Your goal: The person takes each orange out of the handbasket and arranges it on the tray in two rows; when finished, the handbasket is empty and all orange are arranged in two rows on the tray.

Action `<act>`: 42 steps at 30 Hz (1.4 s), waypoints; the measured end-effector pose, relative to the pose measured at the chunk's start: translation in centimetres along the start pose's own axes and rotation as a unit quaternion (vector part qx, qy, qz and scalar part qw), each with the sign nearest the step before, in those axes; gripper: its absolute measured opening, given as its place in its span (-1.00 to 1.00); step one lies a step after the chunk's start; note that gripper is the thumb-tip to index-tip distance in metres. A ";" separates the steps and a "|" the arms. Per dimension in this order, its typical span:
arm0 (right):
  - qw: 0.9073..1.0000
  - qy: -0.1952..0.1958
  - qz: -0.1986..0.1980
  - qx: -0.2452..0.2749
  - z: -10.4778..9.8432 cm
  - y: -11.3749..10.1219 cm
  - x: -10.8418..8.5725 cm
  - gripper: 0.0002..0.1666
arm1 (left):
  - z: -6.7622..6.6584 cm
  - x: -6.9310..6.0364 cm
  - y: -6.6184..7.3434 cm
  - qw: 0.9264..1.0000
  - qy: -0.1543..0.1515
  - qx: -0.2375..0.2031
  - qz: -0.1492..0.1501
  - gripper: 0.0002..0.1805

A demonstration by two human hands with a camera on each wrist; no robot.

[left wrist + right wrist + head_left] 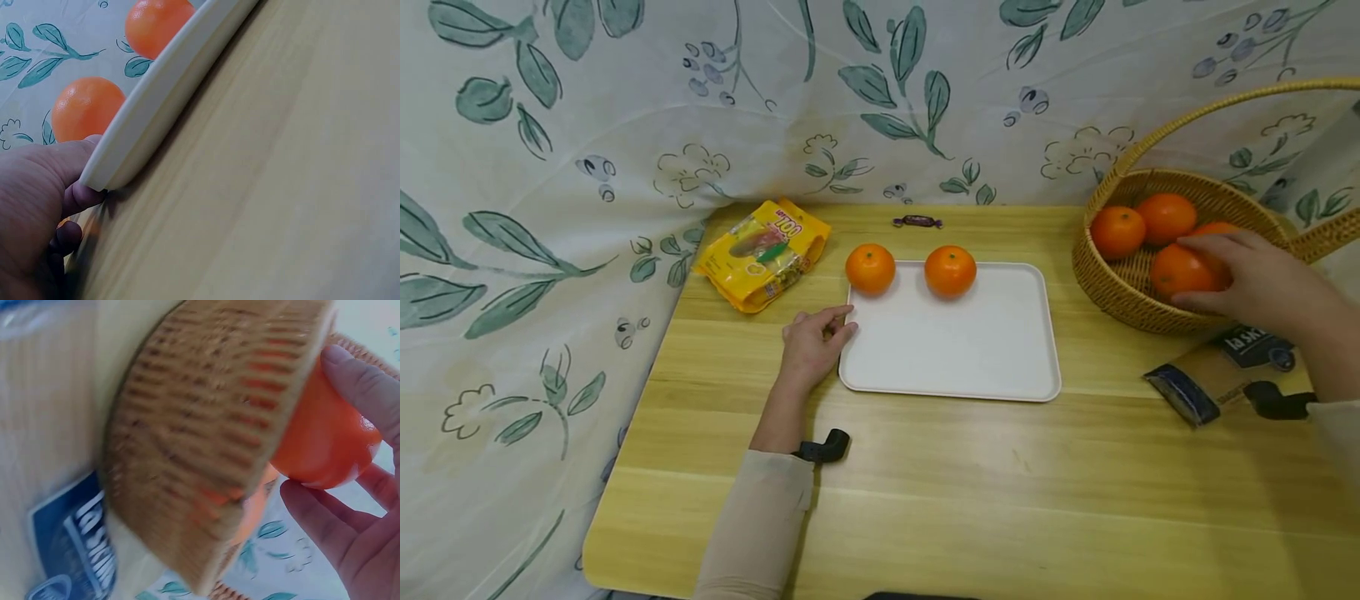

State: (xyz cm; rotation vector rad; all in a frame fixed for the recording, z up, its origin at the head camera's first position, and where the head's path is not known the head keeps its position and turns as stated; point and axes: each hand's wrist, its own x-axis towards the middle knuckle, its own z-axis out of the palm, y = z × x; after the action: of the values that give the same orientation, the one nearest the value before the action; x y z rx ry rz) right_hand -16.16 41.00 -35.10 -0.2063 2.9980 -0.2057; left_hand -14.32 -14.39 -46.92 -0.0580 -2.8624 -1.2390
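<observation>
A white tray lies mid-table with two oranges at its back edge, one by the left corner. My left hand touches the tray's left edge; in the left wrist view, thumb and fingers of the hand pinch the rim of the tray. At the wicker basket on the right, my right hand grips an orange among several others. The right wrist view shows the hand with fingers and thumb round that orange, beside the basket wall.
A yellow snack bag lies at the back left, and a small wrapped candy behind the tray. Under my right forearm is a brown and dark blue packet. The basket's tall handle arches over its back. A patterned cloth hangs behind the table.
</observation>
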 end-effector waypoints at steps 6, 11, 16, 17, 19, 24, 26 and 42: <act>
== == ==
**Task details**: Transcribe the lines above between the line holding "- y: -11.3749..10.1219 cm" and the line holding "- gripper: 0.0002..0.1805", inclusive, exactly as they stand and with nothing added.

**Solved exercise**:
  - y: -11.3749..10.1219 cm
  - x: -10.8418..8.5725 cm
  - gripper: 0.0002..0.1666
arm1 (left):
  - z: -6.7622..6.6584 cm
  - x: -6.9310..6.0364 cm
  - y: -6.6184..7.3434 cm
  - qw: 0.9264..1.0000
  - qy: -0.1543..0.1515
  - qx: -0.2375..0.2031
  - qz: -0.1492..0.1501
  - gripper: 0.0002..0.1805

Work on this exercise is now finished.